Tremendously intrigued by this I rushed to another and then another in the same row. All of them were writing of the experiences of scribes stationed far in the past relating events still further in the past, leading further and further back into time to the distant prehistory of earth when the Great Race occupied other bodies. According to their descriptions they were even stranger than the coleopterous things that toiled here: they were roughly conical creatures that looked like a bouquet of lilies and clawed fronds mounted in a long pleated skirt that moved it about by a kind of rippling or sweeping motion – at least that description is the best I could make sense of their words and sketches.
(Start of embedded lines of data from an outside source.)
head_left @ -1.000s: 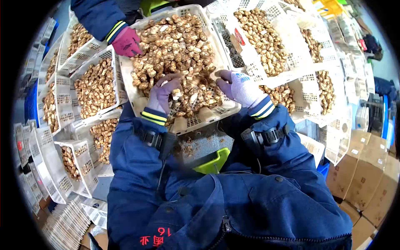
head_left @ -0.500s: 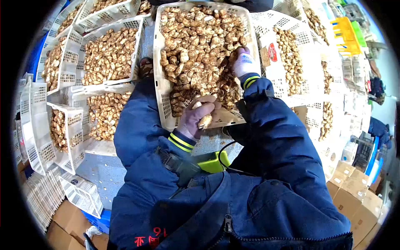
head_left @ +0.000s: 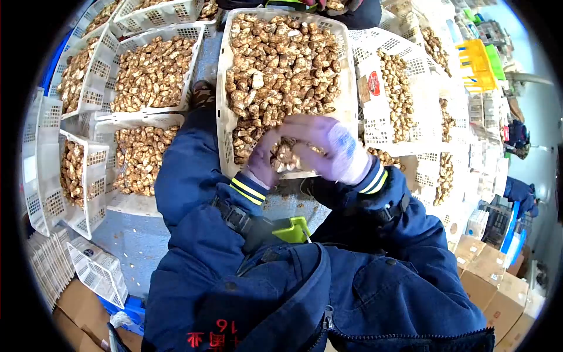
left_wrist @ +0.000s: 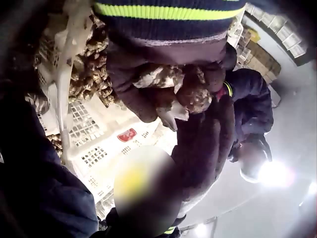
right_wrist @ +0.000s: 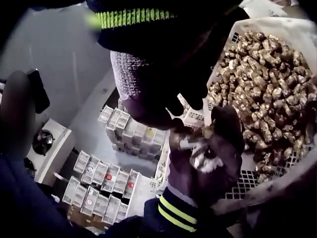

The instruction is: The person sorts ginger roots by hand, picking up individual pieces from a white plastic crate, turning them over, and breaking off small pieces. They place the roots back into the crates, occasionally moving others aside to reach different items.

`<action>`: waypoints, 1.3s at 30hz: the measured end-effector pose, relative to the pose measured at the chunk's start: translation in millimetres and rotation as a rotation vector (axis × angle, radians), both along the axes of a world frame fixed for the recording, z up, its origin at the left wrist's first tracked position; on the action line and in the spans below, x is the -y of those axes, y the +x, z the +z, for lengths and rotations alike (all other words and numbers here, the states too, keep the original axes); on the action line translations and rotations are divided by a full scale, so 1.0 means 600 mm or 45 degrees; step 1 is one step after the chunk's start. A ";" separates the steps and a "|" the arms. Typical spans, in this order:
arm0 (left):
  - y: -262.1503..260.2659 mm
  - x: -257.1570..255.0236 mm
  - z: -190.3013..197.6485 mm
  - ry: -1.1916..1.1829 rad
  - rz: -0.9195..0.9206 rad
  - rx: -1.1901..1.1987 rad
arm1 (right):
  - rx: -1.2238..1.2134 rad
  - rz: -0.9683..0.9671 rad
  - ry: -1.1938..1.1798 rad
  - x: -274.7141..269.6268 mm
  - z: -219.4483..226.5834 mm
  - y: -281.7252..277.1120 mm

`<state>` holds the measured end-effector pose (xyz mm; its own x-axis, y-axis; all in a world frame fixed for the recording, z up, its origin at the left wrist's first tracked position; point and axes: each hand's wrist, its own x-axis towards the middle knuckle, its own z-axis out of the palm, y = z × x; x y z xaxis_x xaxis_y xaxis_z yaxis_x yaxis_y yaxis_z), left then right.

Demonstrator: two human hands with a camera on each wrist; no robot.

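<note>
Both gloved hands meet over the near edge of a white perforated crate (head_left: 224, 117) heaped with brown-and-white mushrooms (head_left: 281, 64). My left hand (head_left: 264, 155) curls around several mushrooms; in the left wrist view a pale stem (left_wrist: 173, 114) and a soil-marked round cap (left_wrist: 195, 96) show against the dark glove. My right hand (head_left: 340, 146) arches across from the right, its fingers (left_wrist: 208, 144) coming up against that cap, holding it toward the left palm. From the right wrist view, white mushroom pieces (right_wrist: 205, 161) lie in the left hand, partly covered by glove.
More white crates of mushrooms (head_left: 155, 76) stand on the left, others (head_left: 399, 88) on the right. Another person's hands (head_left: 334, 6) are at the far side. A green plastic piece (head_left: 293, 230) is between the knees; cardboard boxes (head_left: 492, 276) sit lower right.
My right hand has come back from the crate's right side to the left hand. The left hand, still holding mushrooms, has shifted slightly left. The other person's gloved hand has left the crate.
</note>
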<state>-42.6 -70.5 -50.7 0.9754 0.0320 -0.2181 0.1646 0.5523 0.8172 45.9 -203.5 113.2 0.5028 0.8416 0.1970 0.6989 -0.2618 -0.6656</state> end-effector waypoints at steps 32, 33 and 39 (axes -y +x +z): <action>0.030 -0.039 0.075 -0.283 -0.036 0.117 | -0.539 -0.795 0.102 0.050 -0.025 -0.043; 0.030 -0.037 0.074 -0.066 -0.023 0.285 | -0.548 -0.779 0.135 0.052 -0.024 -0.044; 0.036 -0.041 0.063 0.363 -0.051 0.342 | -0.595 -0.661 0.039 0.057 -0.051 -0.038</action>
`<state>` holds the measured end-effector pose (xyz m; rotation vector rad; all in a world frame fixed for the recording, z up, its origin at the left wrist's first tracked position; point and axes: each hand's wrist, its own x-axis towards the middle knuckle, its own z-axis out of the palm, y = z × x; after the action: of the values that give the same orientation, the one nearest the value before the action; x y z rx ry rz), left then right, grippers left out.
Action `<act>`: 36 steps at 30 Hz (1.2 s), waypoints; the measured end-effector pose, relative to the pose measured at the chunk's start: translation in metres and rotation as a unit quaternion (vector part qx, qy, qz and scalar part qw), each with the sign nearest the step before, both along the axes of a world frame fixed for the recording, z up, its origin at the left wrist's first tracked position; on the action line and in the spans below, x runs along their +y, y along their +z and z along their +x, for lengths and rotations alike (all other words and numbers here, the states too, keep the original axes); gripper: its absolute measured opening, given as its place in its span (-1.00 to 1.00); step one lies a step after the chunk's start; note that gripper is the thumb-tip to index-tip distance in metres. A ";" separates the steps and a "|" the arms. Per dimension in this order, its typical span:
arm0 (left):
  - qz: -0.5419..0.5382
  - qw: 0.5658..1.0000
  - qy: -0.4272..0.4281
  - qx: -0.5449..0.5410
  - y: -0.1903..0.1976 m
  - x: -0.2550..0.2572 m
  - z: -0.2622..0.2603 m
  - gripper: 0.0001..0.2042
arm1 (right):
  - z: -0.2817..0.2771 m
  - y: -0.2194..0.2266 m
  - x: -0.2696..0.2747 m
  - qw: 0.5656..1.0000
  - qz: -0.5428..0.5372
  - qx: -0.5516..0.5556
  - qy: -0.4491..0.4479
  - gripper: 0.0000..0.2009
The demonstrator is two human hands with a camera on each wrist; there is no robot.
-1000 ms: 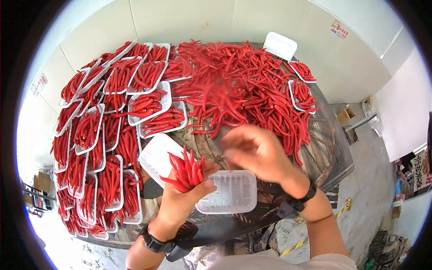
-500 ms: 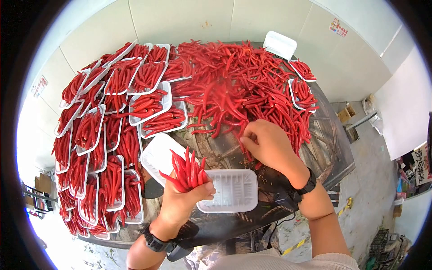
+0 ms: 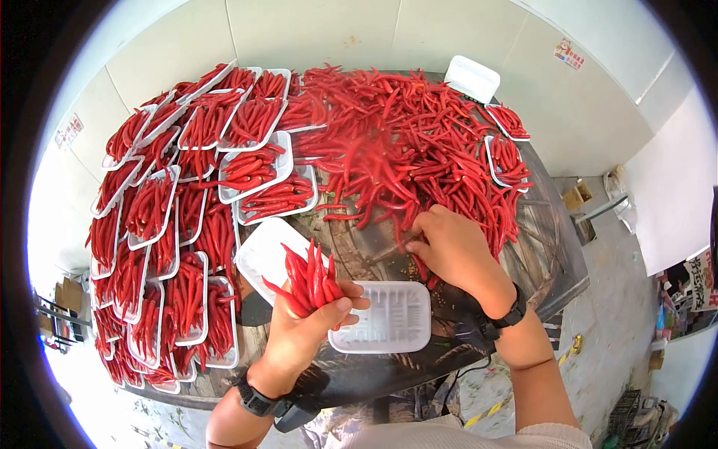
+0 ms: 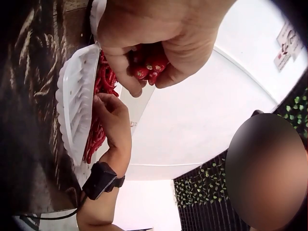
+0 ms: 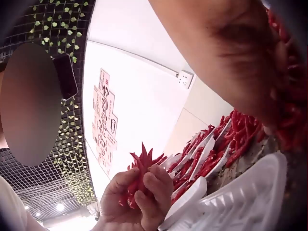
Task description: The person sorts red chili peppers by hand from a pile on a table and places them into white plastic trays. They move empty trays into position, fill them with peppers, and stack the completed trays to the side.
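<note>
Upright in my left hand (image 3: 303, 333) is a bunch of red chilies (image 3: 310, 280), gripped with the tips up, above the left edge of an empty white tray (image 3: 381, 318). The left wrist view shows their stem ends (image 4: 150, 70) below the fingers. My right hand (image 3: 460, 251) is at the near edge of a big loose chili pile (image 3: 441, 135), thumb and fingers curled and pinching at a chili; its fingertips partly hide it. In the right wrist view my right hand (image 5: 231, 53) is close and blurred.
Filled chili trays (image 3: 191, 288) overlap along the left side. Another white tray (image 3: 273, 254) lies beside the left hand. At the back right are an empty white tray (image 3: 473, 78) and two filled ones. A wall (image 3: 314, 34) stands behind the table.
My right hand has come down from above the table to the pile's near edge, its fingers now curled. My left hand still holds the bunch, with its fingers spread slightly further at the right.
</note>
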<state>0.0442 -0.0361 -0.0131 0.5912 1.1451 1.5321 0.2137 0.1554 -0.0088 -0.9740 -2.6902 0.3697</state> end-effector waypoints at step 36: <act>0.052 0.995 0.075 0.050 -0.012 0.009 0.014 -0.70 | -0.029 0.000 -0.065 0.861 -0.357 0.333 0.141 -0.87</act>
<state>0.0583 -0.0276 -0.0255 0.6710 1.2134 1.7159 0.1850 0.0902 -0.0093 -0.4321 -2.0249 1.5266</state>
In any case, as I peeled back one strange mask to reveal another, that mask too lifted to reveal still more weirdness. Those creatures were themselves recording the events of a time and place that could not have occurred at any time on earth and could only have happened upon a planet of another star still further back in time.

The project of the Great Race not one of idle curiosity. They would not employ their great resources to reach through time if it were of passing interest. It is, I have come to realize, their creed, the eternal mission to record. This great litany upon which they collectively toil is the very essence of their being and purpose. Unable to achieve immortality in any material form, they leap across the aeons in mind, and at each stop, they establish what we could call a civilization and which they think of merely as a base camp or reference tableau. They have, I realize, created a great encyclopedia in time and space, its chapters scattered across the eternal cosmos. At any point, on any world and at any era they can open a page on another and read it as it is being freshly written!

These
Yith
know of course the horror both explicit and implicit of which I have written because they write of it too in the manifold recursions of their encyclopedia. It is their technique for crossing time and space extra-corporeally that is their liberation from determinism – provided that they keep moving and never linger in one era or place. Now, they sense that their time here has ended and more and more often their compound eyes swivel away from the dark, vermillion-lit sands of this terminal beach and towards the stars twinkling distantly in the sky above. They are ready to flee once more across the reaches of space and time, these cosmic nomads. Already they have selected their recipients and measuring them to fit. They will take with them the sum of the earth’s history as they have trawled it up from the past, and the history of all their previous abodes too. When they can carry no matter, of course memories are the most precious things to them and they are nothing if not thrifty. Perhaps they are even honorable in doing so, ensuring that mankind, a brief player in the theatre of life before collapsing into decadence and oblivion will be remembered in still more distant aeons. The fact will remain thought that we are but a medallion, a bauble in the forever-reaching hands and they have far brighter prizes.